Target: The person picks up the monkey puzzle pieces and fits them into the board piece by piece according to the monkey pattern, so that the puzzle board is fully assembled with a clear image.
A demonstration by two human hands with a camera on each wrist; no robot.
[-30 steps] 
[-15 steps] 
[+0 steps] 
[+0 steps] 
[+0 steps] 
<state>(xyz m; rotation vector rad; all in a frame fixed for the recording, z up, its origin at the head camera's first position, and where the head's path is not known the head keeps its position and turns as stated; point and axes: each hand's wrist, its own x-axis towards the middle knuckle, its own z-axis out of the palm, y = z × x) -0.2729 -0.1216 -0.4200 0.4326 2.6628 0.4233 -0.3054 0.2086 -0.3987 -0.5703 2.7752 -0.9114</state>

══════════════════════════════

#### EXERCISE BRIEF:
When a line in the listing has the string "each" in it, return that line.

#### RESPONSE AREA:
A demonstration by two human hands with a camera on each wrist; no robot.
<state>(xyz m; rotation vector rad; all in a frame fixed for the recording, z up, its origin at the head camera's first position, and where the head's path is not known the head keeps its position and turns as stated; point and axes: each hand's wrist, its own x-axis towards the middle knuckle, its own z-axis out of the palm, y = z × x) -0.2729 -0.1216 -0.4200 0.4326 2.6628 0.4233 -0.3054 0.2086 -0.3987 -0.5703 2.7752 -0.9114</state>

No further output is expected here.